A Roadmap Towards Automated and Regulated Robotic Systems
This paper proposes a roadmap for integrating generative AI into regulated and autonomous robotic systems, particularly for safety-critical domains like medicine. We argue that while generative models are suitable for low-level tasks, their outputs should undergo regulatory oversight before robotic execution. State Machine Serialization Language (SMSL) is introduced.
On the Fly Robotic-Assisted Medical Instrument Planning and Execution Using Mixed Reality
L Ai, Y Liu*, M Armand, A Kheradmand, A Martin-Gomez
IEEE International Conference on Robotics and Automation (ICRA), 2024
This paper presents a mixed reality framework designed to reduce the complexity of operating Robotic-Assisted Medical Systems (RAMS) by enhancing human-robot interaction. The system enables real-time planning and execution through 3D anatomical overlays, collision detection, and an intuitive robot programming interface, supported by a user-friendly head-mounted display calibration.
Gbec: Geometry-based hand-eye calibration
Y Liu*, J Zhang, Z She, A Kheradmand, M Armand
IEEE International Conference on Robotics and Automation (ICRA), 2024
This paper introduces Geometry-Based End-Effector Calibration (GBEC), a novel method for hand-eye calibration that relies solely on the physical geometry between the robot end-effector and the attached sensor, improving accuracy and repeatability over traditional pose-based methods like AXXB.
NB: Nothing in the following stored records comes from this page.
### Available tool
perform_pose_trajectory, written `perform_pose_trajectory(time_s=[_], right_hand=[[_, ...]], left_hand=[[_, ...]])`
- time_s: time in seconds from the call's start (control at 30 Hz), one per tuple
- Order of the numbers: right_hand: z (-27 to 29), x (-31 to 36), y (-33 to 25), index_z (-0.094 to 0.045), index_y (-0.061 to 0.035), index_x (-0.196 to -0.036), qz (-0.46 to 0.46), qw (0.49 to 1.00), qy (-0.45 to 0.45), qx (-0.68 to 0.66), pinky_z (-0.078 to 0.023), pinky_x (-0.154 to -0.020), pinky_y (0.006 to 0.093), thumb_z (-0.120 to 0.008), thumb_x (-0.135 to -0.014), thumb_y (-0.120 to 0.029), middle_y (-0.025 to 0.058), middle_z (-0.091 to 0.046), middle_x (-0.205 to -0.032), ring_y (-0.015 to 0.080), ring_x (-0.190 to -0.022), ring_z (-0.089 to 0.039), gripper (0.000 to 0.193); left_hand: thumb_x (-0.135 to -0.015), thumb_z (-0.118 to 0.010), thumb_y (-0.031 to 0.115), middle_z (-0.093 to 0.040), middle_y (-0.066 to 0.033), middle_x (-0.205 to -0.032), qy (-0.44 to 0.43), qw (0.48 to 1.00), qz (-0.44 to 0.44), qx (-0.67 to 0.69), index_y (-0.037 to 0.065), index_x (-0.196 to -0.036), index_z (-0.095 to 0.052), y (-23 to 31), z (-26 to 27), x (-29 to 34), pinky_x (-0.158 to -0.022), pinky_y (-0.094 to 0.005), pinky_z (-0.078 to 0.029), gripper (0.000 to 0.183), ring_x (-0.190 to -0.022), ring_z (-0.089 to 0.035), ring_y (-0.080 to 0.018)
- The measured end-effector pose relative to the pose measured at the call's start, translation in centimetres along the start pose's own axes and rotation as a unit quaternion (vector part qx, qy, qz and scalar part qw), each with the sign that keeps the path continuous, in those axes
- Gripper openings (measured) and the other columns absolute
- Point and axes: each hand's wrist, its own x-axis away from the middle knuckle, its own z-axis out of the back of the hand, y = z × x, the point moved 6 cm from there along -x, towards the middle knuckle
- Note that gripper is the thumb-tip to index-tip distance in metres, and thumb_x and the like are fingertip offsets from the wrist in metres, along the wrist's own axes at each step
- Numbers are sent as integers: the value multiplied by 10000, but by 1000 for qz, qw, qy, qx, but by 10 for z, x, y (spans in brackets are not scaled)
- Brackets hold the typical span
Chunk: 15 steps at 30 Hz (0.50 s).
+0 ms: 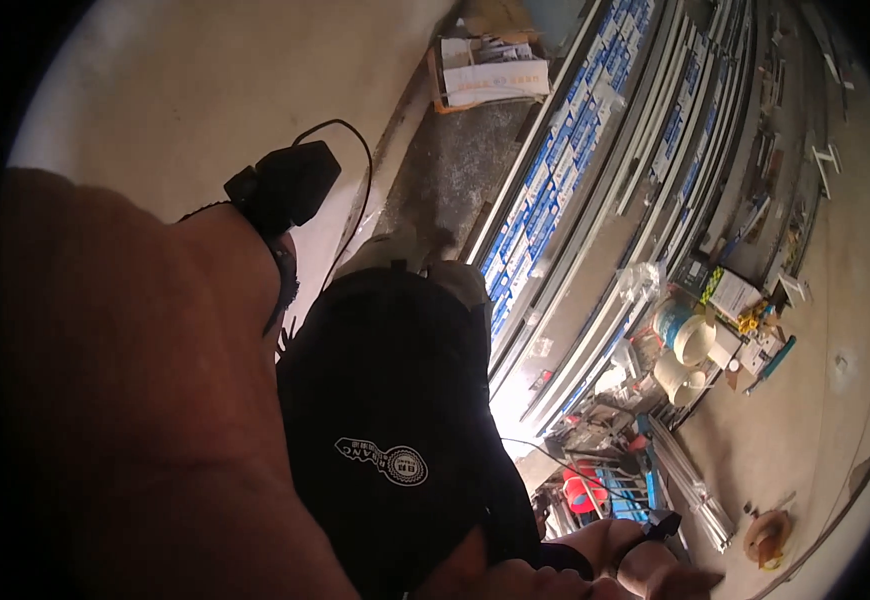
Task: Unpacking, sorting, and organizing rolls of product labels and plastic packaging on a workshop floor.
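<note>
My left arm point(155, 380) fills the left side, bent, with a black box-shaped device point(290, 185) strapped at its wrist and a thin cable running from it. The fingers of my left hand are hidden behind the arm and device, beside my black apron point(385, 380), which bears a pale printed emblem. Low on the right, my right hand point(670, 578) shows past another strapped black device point(663, 524). It is dim and partly cut by the lower edge, so its fingers and anything in them cannot be made out.
Long metal profiles point(645, 130), some in blue-and-white wrapping, lie in rows on the floor. An open carton point(495, 82) stands at the far end. White buckets point(696, 340), a red round thing point(583, 487), a bundle of tubes point(690, 480) and a brown roll point(767, 537) are to the right.
</note>
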Motion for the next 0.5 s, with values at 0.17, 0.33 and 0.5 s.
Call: perform_pose_trajectory(time_s=[0.17,0.33,0.5], right_hand=[[2,-8,74,-205,-21,-1435,-1,983,156,-96,-533,-719,395,-428,-967,-348,221,-494,-1257,314,-934,-625,613],[-38,-16,39,-57,-45,-1465,-87,949,273,-129,-549,-719,454,-551,-878,-471,135,-360,-1414,382,-1019,-594,878],[-50,-35,-27,-437,75,-1202,-375,910,131,117,-569,-742,339,-393,-954,-208,211,-551,-1123,335,-933,-631,378]], left_hand=[[-909,-495,236,-595,-171,-1119,0,997,-53,-59,-40,-1056,-589,17,-18,-49,-793,-335,-502,327,-941,-613,-253],[-906,-495,214,-600,-167,-1108,-30,975,-194,-106,-42,-1051,-590,51,-35,-62,-791,-330,-503,309,-931,-615,-248],[-903,-496,192,-606,-163,-1097,-63,929,-330,-153,-44,-1045,-592,82,-69,-96,-789,-325,-504,292,-921,-617,-243]])
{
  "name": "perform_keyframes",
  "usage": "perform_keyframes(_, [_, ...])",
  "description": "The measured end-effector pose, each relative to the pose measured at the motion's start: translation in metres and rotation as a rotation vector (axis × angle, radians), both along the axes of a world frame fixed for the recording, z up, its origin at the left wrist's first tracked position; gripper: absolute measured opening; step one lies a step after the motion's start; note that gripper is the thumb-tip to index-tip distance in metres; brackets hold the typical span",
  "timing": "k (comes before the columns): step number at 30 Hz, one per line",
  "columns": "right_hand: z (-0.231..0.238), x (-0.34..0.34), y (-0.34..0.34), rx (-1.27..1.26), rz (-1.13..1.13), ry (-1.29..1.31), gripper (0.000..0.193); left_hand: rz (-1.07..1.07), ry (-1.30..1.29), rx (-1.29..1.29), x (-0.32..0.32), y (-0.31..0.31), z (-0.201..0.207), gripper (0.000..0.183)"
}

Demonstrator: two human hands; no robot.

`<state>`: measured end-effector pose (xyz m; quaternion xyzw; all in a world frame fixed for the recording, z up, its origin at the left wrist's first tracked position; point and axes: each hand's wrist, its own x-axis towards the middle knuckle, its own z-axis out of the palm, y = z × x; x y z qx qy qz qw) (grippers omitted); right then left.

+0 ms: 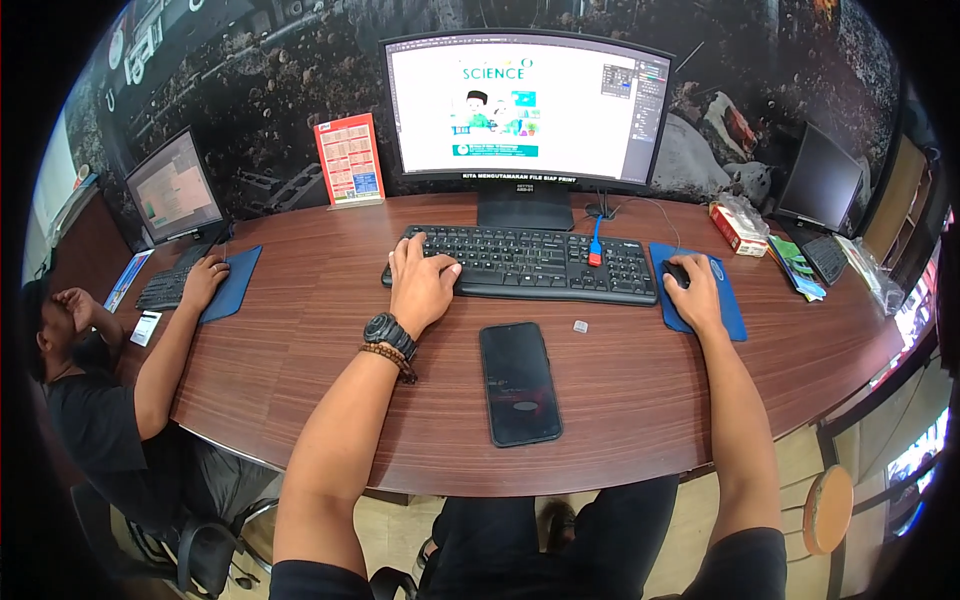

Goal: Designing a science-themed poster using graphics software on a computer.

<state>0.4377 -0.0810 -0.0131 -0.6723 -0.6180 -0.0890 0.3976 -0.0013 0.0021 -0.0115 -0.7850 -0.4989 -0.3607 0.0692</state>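
My left hand [420, 287] rests on the left end of a black keyboard [520, 262], fingers stretched over the keys and thumb out to the side. It grips nothing. My right hand [700, 298] is curved over a dark computer mouse [677, 272] on a blue mouse pad [731, 318], right of the keyboard. Behind the keyboard stands a wide monitor [570, 110] showing a green and white page layout with cartoon figures. A black phone [521, 385] lies face up between my forearms. A small grey piece [580, 326] sits just beyond it.
A red and blue plug [595, 254] with its cable lies across the keyboard. Behind are a red-edged card stand [350, 160] and, right, a red and white box [738, 230] and a dark monitor [820, 180]. At left a co-worker [110, 400] uses another keyboard [163, 288]. A round stool [829, 510] stands right.
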Motion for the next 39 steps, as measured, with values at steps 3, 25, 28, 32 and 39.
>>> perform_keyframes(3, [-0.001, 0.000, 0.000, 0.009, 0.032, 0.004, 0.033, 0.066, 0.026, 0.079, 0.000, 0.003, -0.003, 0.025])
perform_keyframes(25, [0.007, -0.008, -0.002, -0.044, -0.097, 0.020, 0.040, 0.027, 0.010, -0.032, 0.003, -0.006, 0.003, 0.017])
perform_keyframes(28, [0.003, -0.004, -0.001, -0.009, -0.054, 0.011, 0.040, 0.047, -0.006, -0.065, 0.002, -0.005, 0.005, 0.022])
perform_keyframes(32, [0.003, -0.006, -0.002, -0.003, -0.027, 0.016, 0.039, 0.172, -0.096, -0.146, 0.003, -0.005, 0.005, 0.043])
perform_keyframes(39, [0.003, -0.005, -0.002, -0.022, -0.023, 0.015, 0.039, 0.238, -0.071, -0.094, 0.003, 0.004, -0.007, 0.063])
Realtime Robust Shape Estimation of Deformable Linear Object
J Zhang, Z Zhang, Y Liu*, Y Chen, A Kheradmand, M Armand
IEEE International Conference on Robotics and Automation (ICRA), 2024
This paper presents a robust, real-time shape estimation method for linear deformable objects using scattered, unordered key points without the need for dense point clouds or fully visible markers. A probability-based labeling algorithm determines the correct order of key points, followed by piecewise spline interpolation to reconstruct the object's shape.
Samm (segment any medical model): A 3d slicer integration to sam
This extension is the first working medical segmentation tool using the foundation model Segment Anything (SAM). SAMM enables near real-time image mask inference with a latency of just 0.6 seconds, facilitating the development, evaluation, and application of SAM on medical images.